Software-defined radio has been around for years, but it’s only recently that it’s been accessible to those of us who don’t have tens of thousands of dollars worth of equipment in their lab. Here’s a new book from Analog Devices that gives you the lowdown on software-defined radio. It’s heavy on MATLAB and components from Analog, but it’s still a solid foundation for SDR.

Do you like cyberpunk? Do you like stories about rebellious people overthrowing the system? How about androids? Do you like androids? Here’s a Kickstarter that’s tying all of that togetherNeptune Frost is (will be?) a movie about an e-waste village in Burundi that’s home to the ‘world’s most subversive hacking collective’, a coltan miner and an inter-sex runaway. It’s literally got everything.

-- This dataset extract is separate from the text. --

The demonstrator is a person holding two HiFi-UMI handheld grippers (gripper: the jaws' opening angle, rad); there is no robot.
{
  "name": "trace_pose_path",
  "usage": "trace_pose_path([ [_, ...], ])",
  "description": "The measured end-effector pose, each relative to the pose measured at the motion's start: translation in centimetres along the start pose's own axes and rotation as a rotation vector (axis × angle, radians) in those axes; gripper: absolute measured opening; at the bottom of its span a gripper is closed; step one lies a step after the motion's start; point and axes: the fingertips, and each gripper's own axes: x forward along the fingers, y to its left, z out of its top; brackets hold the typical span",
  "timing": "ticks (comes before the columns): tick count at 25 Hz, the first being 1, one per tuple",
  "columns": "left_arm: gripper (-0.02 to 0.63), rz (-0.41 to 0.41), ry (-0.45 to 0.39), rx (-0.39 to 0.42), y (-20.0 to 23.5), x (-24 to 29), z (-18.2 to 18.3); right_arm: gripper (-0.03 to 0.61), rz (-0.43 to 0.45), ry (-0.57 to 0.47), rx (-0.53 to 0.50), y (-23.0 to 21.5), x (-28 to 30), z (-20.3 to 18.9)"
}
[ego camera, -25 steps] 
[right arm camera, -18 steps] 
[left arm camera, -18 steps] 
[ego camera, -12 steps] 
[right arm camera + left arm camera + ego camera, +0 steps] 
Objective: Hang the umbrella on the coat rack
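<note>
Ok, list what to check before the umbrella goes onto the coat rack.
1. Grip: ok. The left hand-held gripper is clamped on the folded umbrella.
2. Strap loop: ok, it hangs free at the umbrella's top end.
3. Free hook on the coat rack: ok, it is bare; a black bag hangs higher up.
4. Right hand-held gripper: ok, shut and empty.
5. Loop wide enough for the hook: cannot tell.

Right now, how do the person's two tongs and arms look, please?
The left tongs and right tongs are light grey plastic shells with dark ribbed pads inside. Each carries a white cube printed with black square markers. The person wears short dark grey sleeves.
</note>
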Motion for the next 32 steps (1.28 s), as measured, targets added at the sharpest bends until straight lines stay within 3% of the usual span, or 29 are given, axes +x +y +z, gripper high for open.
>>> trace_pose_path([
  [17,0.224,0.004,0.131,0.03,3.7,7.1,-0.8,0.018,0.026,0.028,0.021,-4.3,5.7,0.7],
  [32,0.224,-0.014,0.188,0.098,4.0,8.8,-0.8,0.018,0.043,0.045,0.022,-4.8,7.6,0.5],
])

Hey, this is cool, Hackaday has been cited in a journal article. The title of the article is An open-source approach to automation in organic synthesis: The flow chemical formation of benzamides using an inline liquid-liquid extraction system and a homemade 3-axis autosampling/product-collection device,  and can be found in Tetrahedron Volume 74, Issue 25, 21 June 2018, Pages 3152-3157.

Asteroid day was a few days ago, and there’s a Kickstarter to go with it. The Planetary Society, headed up by Bill Nye (a science guy) is raising awareness about the threat of asteroid impacts. There’s hilarious swag that says ‘Kick Asteroid’, even though actually kicking an asteroid might be a bad idea; a gravity tractor would be the best method of nudging the orbit of an asteroid given enough time.

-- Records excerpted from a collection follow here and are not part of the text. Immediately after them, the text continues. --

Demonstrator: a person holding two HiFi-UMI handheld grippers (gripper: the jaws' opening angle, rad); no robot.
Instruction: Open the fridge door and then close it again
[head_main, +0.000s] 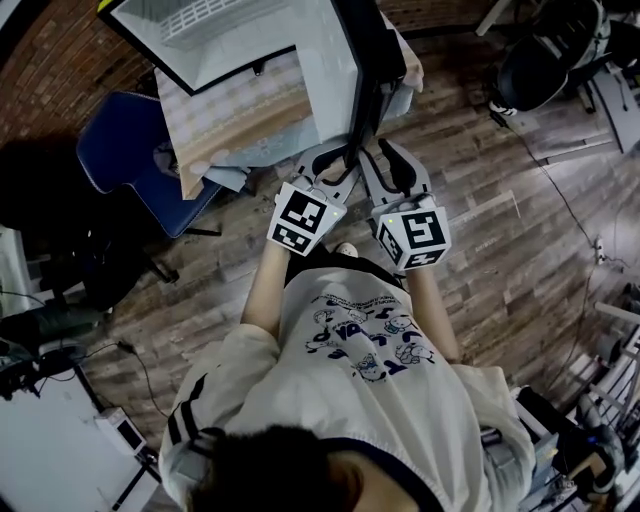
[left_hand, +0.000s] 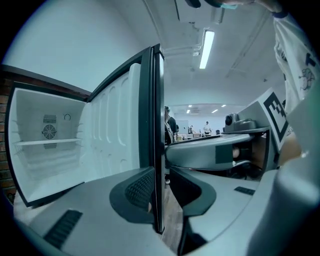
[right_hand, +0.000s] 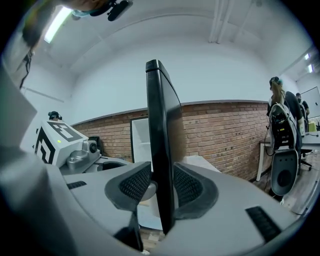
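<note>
Open fridge door (left_hand: 150, 115) held along its free edge by both tools. The left hand-held gripper (left_hand: 159, 192) is clenched on the thin door edge, which runs upright between its ribbed pads (left_hand: 140, 187). The right hand-held gripper (right_hand: 161, 187) is likewise clamped on the same edge, just beside the left one. The door stands swung wide from the fridge (head_main: 230, 40), exposing the white inside and a shelf (left_hand: 47, 142). The opening half of the task appears complete and the closing swing remains. Likely hazards: the pads hold only a narrow, smooth strip, so a push that strays from the door's arc could let them slide off. Two grippers steering one hinged panel may work against each other and twist the grip. Too brisk a swing could slam the door, or catch the jaws between door and cabinet unless they let go before it seals.
</note>
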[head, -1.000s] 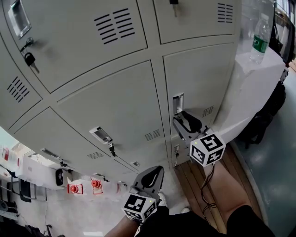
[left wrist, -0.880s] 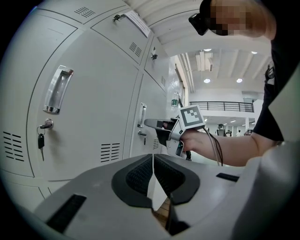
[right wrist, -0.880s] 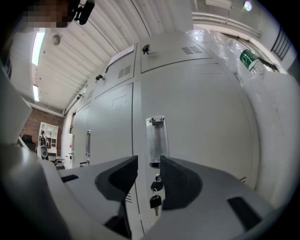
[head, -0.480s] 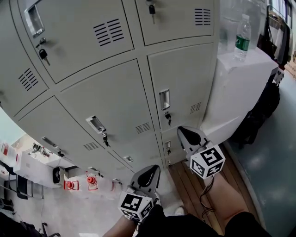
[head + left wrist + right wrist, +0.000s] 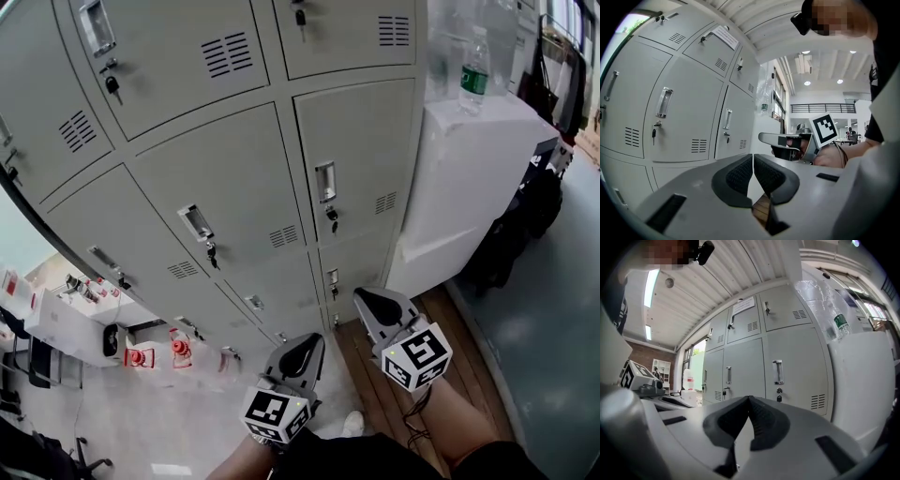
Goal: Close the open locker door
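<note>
The grey lockers fill the head view, and every door in sight lies flush with its frame. The middle-right door [image 5: 352,159], with a recessed handle [image 5: 325,181] and a key under it, stands above my right gripper [image 5: 368,300]. That gripper is shut, holds nothing, and is well clear of the door. The right gripper view shows the same door [image 5: 794,371] ahead of the shut right gripper [image 5: 749,400]. My left gripper [image 5: 309,343] hangs lower, also shut and holding nothing. In the left gripper view the left gripper [image 5: 753,158] points along the locker row.
A white cabinet [image 5: 469,178] stands against the lockers' right side, with a water bottle [image 5: 475,70] on top. A black bag [image 5: 525,216] sits beyond it. Wooden boards [image 5: 370,370] lie under my grippers. Red-capped items [image 5: 178,349] and boxes clutter the floor at left.
My right gripper has left the middle-right door's handle, drawn back and down, and shut its jaws. The left gripper has barely moved. The head view has tipped, showing more of the lockers.
</note>
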The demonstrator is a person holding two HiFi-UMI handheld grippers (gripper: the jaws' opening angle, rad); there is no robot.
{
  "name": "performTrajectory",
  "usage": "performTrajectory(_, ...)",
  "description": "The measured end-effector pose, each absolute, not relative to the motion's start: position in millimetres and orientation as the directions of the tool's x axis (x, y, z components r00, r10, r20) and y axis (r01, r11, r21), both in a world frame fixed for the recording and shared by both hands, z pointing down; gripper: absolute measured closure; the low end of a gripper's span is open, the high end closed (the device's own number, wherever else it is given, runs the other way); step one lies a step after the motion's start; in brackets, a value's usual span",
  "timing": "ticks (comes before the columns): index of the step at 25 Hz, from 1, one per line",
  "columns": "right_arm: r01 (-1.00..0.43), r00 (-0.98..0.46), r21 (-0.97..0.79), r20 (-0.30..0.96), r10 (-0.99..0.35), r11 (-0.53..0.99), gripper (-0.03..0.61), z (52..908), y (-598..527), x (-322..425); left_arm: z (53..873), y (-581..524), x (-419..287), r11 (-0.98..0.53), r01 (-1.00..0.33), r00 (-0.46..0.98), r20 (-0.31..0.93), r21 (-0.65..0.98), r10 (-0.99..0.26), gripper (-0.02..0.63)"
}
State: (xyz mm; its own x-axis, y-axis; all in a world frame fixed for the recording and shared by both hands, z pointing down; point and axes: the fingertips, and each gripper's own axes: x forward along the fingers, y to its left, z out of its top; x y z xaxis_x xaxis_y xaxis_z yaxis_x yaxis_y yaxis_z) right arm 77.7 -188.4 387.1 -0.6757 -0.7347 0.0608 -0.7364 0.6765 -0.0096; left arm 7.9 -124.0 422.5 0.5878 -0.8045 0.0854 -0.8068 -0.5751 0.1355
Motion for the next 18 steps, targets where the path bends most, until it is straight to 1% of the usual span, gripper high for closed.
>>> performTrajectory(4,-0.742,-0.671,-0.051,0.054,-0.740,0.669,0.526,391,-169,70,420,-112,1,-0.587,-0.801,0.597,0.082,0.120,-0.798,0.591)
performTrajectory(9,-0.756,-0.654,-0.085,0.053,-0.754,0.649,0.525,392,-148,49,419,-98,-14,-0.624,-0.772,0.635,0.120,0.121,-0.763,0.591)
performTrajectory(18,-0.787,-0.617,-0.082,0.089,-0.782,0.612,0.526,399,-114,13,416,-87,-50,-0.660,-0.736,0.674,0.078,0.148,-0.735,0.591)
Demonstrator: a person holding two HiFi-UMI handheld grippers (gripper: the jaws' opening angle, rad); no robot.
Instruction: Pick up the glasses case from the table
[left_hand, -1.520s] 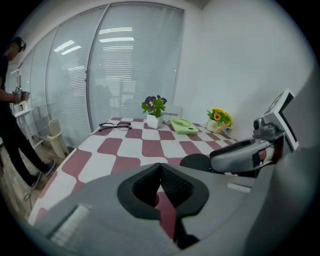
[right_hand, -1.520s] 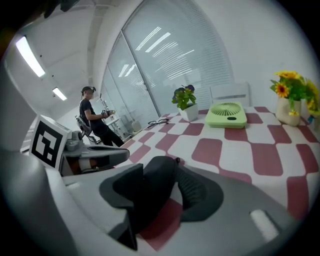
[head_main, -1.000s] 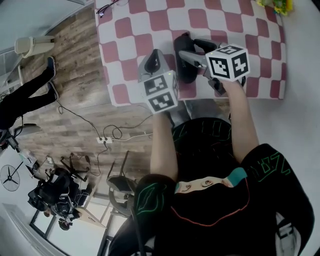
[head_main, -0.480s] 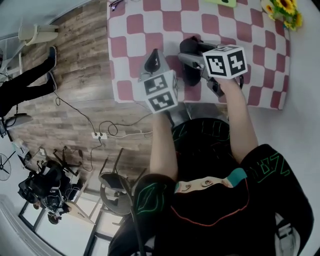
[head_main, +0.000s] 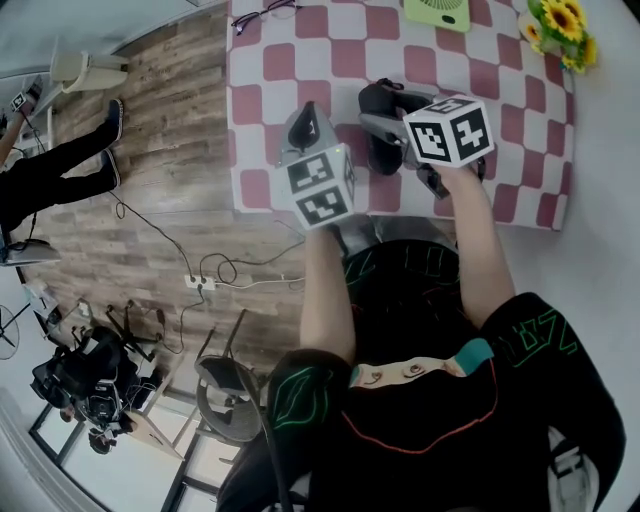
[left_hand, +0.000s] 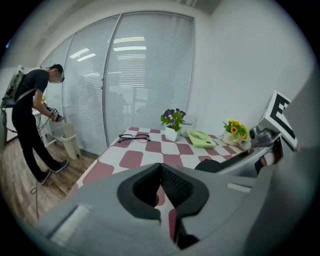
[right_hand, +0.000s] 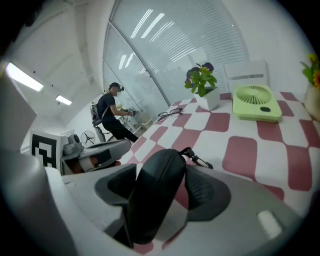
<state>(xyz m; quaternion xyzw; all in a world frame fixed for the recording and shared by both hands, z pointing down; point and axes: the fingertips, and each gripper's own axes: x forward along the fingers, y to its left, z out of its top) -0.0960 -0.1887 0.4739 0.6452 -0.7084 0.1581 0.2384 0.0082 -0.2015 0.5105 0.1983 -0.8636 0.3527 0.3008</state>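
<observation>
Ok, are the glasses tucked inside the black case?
No, the glasses lie out in the open on the checkered tablecloth, well apart from the closed black case.

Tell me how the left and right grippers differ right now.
The left gripper has its jaws together; the right gripper has its jaws apart and closing. The left gripper holds nothing; the right gripper has the glasses case between its jaws. Both hang over the checked table.
</observation>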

Last year, a company in the US trademarked the word ‘RetroPie’ and used that trademark to sell Raspberry Pis loaded up with (you guessed it) RetroPie software. This company also used the trademark to force anyone else doing the same to stop. Obviously, this didn’t sit well with the developers of RetroPie. After some generous legal help, the RetroPie trademark issue has been resolved. That’s a tip of the hat to Eckland & Blando who offered some pro bono legal work.